The Pure Relational Database is dead

A lot of redditers took offense at our article XPathing XML data with PostgreSQL with the general consensus, if you are going to be stuffing XML in a relational database where will you stop? That is not what relational databases are designed for. We had comitted a sacrilegious sin and worsed yet encouraging bad habits by forcing people to think more about different options they have for storing data in a relational database and god forbid demonstrating querying such columns with xml specific functions. What were we thinking? How dare we try to query XML data with SQL? Perhaps we were thinking like this guy or this guy, both equally misguided spatial relational database folk. Of course we stepped one foot further by actually defining a column as xml and dare storing data in it for later consumption rather than just an intermediary step.

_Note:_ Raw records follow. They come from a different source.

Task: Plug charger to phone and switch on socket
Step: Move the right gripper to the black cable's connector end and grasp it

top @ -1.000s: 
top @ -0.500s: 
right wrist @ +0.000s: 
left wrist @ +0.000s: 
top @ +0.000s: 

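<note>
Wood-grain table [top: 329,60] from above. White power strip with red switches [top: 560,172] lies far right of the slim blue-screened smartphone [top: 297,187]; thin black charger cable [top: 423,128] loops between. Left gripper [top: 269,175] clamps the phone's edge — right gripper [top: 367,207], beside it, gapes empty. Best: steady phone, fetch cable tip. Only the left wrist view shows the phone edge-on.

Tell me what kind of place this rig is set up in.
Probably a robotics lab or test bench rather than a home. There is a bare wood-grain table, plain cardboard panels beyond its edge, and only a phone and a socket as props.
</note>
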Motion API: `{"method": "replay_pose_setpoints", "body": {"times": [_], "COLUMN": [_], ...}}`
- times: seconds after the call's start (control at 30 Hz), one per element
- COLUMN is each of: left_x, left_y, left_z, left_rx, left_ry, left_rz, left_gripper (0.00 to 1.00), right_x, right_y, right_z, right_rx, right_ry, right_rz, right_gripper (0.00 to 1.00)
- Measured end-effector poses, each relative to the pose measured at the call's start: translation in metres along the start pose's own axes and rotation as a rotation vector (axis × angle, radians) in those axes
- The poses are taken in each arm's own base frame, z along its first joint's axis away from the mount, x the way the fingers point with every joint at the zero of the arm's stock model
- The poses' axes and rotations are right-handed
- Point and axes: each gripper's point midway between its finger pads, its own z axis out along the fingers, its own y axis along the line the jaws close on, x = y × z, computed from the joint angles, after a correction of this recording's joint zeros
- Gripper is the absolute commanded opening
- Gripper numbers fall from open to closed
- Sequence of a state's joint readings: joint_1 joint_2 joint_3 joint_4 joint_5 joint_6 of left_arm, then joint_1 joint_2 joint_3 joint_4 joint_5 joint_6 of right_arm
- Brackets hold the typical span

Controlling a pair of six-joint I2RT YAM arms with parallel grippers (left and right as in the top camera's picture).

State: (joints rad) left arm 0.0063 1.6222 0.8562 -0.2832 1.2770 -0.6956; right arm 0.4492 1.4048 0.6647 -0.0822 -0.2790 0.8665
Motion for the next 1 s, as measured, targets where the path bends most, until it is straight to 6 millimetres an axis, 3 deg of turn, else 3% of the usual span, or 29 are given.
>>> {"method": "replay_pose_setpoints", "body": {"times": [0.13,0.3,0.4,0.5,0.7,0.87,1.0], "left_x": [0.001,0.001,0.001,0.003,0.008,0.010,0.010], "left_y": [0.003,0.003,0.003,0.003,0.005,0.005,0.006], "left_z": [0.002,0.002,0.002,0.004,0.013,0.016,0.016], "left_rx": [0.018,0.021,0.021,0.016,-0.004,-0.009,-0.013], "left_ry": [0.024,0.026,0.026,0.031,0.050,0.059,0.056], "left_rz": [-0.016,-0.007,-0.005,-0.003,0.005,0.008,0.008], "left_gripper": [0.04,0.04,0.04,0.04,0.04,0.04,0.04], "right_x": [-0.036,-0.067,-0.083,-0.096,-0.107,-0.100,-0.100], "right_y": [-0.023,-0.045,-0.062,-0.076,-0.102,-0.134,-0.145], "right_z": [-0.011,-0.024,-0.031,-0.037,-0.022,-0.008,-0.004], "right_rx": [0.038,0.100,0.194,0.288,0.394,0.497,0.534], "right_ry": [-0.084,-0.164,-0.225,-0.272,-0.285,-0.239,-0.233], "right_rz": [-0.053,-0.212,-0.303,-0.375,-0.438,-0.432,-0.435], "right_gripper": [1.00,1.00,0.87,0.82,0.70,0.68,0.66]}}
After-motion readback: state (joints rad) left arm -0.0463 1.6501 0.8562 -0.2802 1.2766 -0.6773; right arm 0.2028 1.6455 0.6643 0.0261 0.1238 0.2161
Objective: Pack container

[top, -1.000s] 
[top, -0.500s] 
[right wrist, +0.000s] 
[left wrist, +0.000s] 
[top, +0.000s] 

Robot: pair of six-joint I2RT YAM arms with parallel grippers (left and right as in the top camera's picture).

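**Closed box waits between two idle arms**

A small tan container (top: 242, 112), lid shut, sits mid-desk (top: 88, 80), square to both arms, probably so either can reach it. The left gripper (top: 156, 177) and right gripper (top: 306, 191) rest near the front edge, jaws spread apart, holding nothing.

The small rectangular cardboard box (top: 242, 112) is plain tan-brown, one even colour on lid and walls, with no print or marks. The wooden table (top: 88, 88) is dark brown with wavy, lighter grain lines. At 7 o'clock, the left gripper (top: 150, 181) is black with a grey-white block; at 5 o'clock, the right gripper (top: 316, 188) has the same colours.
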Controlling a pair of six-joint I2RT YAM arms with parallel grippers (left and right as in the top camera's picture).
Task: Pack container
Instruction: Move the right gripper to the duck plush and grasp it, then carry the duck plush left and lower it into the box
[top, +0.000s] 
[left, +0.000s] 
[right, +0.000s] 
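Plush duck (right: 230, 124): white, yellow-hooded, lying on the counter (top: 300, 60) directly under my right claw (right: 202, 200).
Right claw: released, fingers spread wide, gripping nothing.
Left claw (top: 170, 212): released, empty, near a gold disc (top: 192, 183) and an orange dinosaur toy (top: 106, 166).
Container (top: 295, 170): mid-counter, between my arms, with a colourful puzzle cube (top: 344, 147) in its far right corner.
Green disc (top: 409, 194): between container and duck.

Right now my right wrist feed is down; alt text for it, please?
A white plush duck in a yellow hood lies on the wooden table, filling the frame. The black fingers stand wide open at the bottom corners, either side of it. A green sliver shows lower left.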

If I want to store documents, that are navigateable I should be using a document database like MongoDb, CouchDB etc designed for that kind of stuff. If I've got graphs I should be using a graph database. This got me thinking that the "Pure Relational Database" is dead, and I'm surprised most people don't seem to realize it.

So while "Relational databases" have changed over the last 25 years, most people's notions of them have not kept up with the pace of its change.

First let me define what I mean by Pure. A pure relational database is one with standard meat and potato types like text, dates, numbers well suited for counting money and computing how close the world is to total bankruptcy which you store as fields in a row of a table and that you then define foreign keys / constraints / primary keys on to relate them to other tables. You reconstitute your real world objects by stitching these tables together with joins etc and return sets using where conditions, summarize by using group bys or other mathy like constructs. Don't get me wrong; these are very beautiful things because they allow for easy slicing of dimensions and not having to think about all the dimensions that make up an object all at once. In fact it was so beautiful that some people thought, "wow that's cool, but it would be even cooler if I could store more complex objects in those columns with their own specific needs for querying." and so was born the object relational database as some people refer to them that thought relational but also understood that different types had their own unique needs for querying, storage, indexing etc.

Nowadays most, if not all, relational like databases have standardized on some variant of SQL. In essence though, the pure relational database doesn't allow you to define new types or have exotic types such as arrays, xml, graphs, geometries, rasters, sparse matrices etc. Much less thinking involved and less likely you will shoot yourself in the foot by dumping a bunch of xml in a field and trying to do something with it. When it is used to store more complex things such as spreadsheets and other user documents, these are stored as blobs and just retrieved. Even such use is frowned upon.

Well most relational databases I can think of nowadays have richer types: e.g. PostgreSQL, Oracle and Firebird all support arrays as a column type. Some even allow you to define custom types and functions to support your custom types e.g. PostgreSQL (I could go on forever), Oracle has rich user defined type support too, and SQL Server 2005+ with each version getting better and better for user defined custom types and introducing more exotic types and support infrastructure. Even MySQL/Drizzle (mostly in the form of different storage engines). Even my favorite light-weight SQLite under the hood has some tricks that aren't what I would call relational. E.g. Spatialite/RasterLite has a whole geometry type library built on SQLite with functions you can call from SQL and I'm sure there are lots of middleware tools you don't know about using the SQLite and Firebird engine for more than relational tasks (e.g. HTML5 anyone/ CAD anyone).